Filter the listing below down to the lines with the word "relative" and copy those.

[Opening MATERIAL FOR THE TASK section]

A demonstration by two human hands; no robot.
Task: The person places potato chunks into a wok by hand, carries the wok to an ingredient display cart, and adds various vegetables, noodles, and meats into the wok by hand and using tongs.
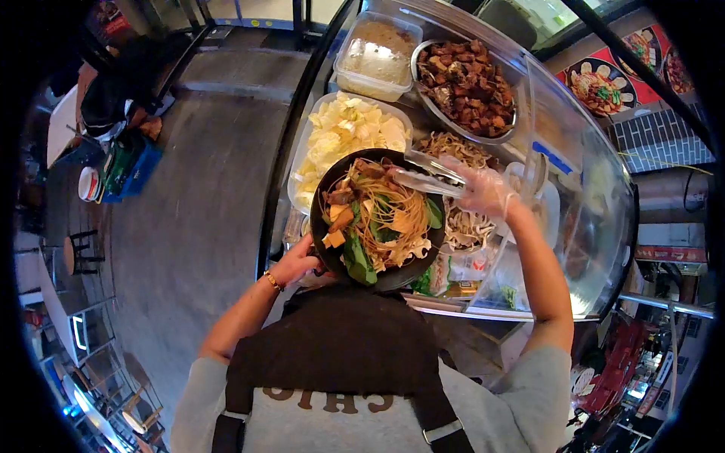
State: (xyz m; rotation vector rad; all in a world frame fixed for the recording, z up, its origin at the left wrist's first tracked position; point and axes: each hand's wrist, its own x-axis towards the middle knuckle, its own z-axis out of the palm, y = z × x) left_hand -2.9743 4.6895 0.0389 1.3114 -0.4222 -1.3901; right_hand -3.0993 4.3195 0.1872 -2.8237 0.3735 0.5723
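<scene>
My left hand grips the lower left rim of a dark bowl. Inside the bowl lie noodles, green leaves and browned chunks. In a clear plastic glove, my right hand is closed around metal tongs, whose tips reach over the bowl's upper right part. Behind the bowl, a clear tub holds chopped cabbage. Shredded mushrooms show under and beside my gloved hand.
A metal bowl of brown cubed pieces and a plastic box of pale food stand farther back in the glass case. Packets lie near its front edge. Left of the case is floor with a blue crate.
</scene>
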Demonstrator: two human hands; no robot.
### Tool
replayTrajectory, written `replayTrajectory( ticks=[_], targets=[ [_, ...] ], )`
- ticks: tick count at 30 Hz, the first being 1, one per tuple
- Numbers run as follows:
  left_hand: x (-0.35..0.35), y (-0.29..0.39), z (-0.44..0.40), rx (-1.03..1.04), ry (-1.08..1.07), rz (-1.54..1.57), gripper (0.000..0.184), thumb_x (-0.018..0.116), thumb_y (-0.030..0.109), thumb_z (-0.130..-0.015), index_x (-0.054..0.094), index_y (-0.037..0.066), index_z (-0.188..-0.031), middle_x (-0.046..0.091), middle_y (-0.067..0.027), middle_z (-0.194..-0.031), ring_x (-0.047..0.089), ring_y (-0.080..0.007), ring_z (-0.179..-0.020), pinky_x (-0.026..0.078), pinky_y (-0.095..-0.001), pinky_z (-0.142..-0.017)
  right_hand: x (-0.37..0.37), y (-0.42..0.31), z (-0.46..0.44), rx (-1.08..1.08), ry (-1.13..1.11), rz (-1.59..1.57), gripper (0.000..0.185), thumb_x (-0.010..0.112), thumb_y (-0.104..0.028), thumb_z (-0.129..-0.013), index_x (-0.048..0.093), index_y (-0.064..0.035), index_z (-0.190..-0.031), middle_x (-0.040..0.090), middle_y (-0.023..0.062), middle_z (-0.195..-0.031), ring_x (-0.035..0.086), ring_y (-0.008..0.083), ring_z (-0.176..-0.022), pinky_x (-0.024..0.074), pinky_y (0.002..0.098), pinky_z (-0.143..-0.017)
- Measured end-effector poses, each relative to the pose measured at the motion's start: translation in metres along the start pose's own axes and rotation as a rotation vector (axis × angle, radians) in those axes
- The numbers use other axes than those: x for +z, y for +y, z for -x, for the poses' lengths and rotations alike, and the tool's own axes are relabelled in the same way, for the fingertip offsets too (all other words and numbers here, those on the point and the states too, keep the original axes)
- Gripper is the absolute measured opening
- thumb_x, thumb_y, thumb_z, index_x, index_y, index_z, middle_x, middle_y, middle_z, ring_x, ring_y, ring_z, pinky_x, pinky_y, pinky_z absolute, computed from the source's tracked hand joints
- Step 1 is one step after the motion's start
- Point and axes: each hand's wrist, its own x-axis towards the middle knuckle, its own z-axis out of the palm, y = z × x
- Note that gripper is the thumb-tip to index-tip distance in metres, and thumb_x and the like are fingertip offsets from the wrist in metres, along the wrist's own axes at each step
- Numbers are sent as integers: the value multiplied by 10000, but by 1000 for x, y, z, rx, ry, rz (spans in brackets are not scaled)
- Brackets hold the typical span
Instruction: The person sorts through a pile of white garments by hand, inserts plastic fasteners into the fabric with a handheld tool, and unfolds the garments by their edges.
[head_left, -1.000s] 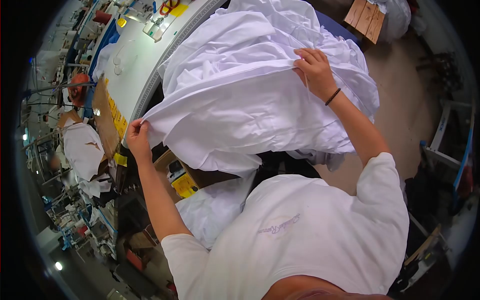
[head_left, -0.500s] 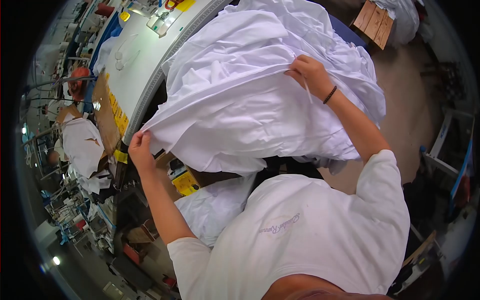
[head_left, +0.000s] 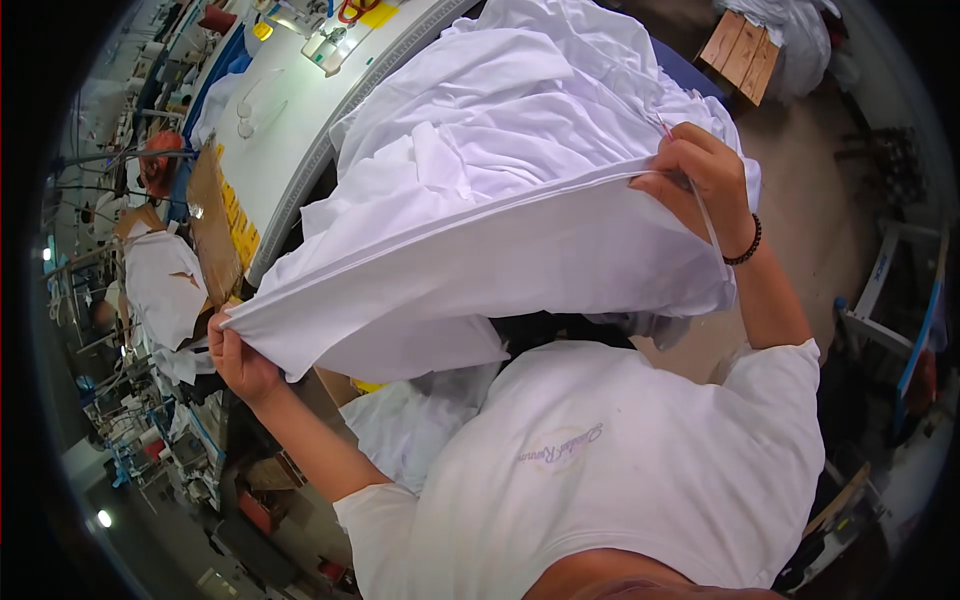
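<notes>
A large white cloth (head_left: 480,250) is stretched between my two hands, its folded, seamed edge running in a slanting line. My left hand (head_left: 240,358) pinches the corner of that edge at the lower left. Further right and higher, my right hand (head_left: 700,180) grips the same edge, with a dark beaded band on the wrist. A thin white strip hangs by the right hand, and a small pinkish thin item shows at its fingers. Behind the stretched edge lies a heap of white fabric (head_left: 500,100).
A white worktable (head_left: 285,130) with a ruler edge holds a lit machine part (head_left: 330,45), glasses (head_left: 245,120) and red scissors. A wooden stool (head_left: 740,55) stands at upper right. A metal frame (head_left: 875,290) is at right, a cardboard piece (head_left: 212,220) at left.
Both hands have moved apart and the cloth's edge is lifted and pulled taut. My left hand went down and left, my right hand to the right. The cloth now covers more of the box below.
</notes>
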Motion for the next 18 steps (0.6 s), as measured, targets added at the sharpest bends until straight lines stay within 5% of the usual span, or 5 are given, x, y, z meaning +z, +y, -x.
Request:
replayTrajectory(
  ticks=[8,18],
  targets=[
    [-4,12,26,-2,215,-259,83,471,36,-788,523,-24,-810,545,-139,-925,503,-185,-876,366,-297,-831,-15,-31,12,-75,-2,83,241,723,-133,-606,507,-27,-609,436,66,-569,422,178,-484,343,252,-427],
    [-13,18,42,-2,245,-178,60,460,14,-795,512,-6,-819,554,-132,-941,528,-168,-839,409,-294,-793,-17,-32,19,-191,24,155,233,721,-126,-593,507,-35,-607,454,75,-574,443,204,-485,362,277,-428]
  ],
)
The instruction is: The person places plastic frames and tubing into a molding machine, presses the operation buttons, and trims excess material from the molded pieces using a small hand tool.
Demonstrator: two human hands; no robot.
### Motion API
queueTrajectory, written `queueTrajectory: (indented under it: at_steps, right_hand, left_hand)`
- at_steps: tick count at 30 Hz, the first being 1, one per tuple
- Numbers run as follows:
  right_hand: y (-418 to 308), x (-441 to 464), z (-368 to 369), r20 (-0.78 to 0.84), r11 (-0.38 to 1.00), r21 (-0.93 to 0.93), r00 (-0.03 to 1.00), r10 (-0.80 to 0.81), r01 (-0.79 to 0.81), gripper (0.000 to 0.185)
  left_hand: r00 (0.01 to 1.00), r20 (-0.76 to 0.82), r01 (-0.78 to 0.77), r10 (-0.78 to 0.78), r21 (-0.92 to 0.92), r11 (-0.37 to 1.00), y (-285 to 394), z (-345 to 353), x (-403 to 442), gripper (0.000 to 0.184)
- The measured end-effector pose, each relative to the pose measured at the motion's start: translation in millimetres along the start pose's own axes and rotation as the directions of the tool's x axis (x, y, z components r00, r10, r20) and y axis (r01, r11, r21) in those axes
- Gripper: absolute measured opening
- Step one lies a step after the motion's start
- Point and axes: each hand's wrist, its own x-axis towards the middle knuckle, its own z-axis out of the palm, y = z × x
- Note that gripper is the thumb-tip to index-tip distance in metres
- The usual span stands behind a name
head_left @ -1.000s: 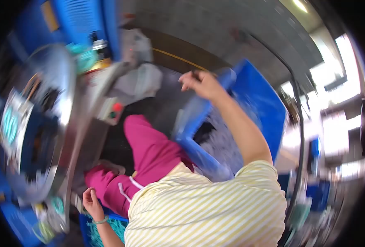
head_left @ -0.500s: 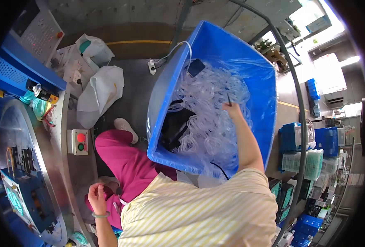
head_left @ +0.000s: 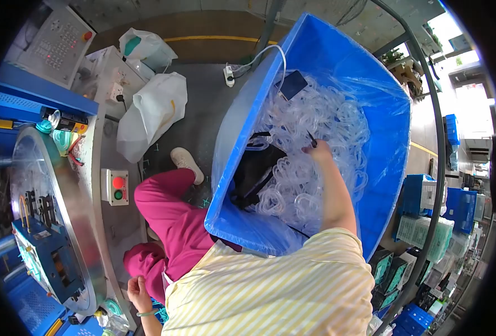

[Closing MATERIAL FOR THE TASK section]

RESPONSE TO THIS TASK:
- Measured end-effector poses, each relative to the pose measured at the motion's start: translation in metres along the start pose's own axes and rotation as a rotation vector (axis × angle, radians) in those axes
- The measured end-effector pose, each relative to the pose measured at the motion's start: translation in millimetres along the start pose's own axes and rotation as the directions of the tool's x axis (x, y, z components r00, r10, r20) and y axis (r01, r11, r21) in those axes

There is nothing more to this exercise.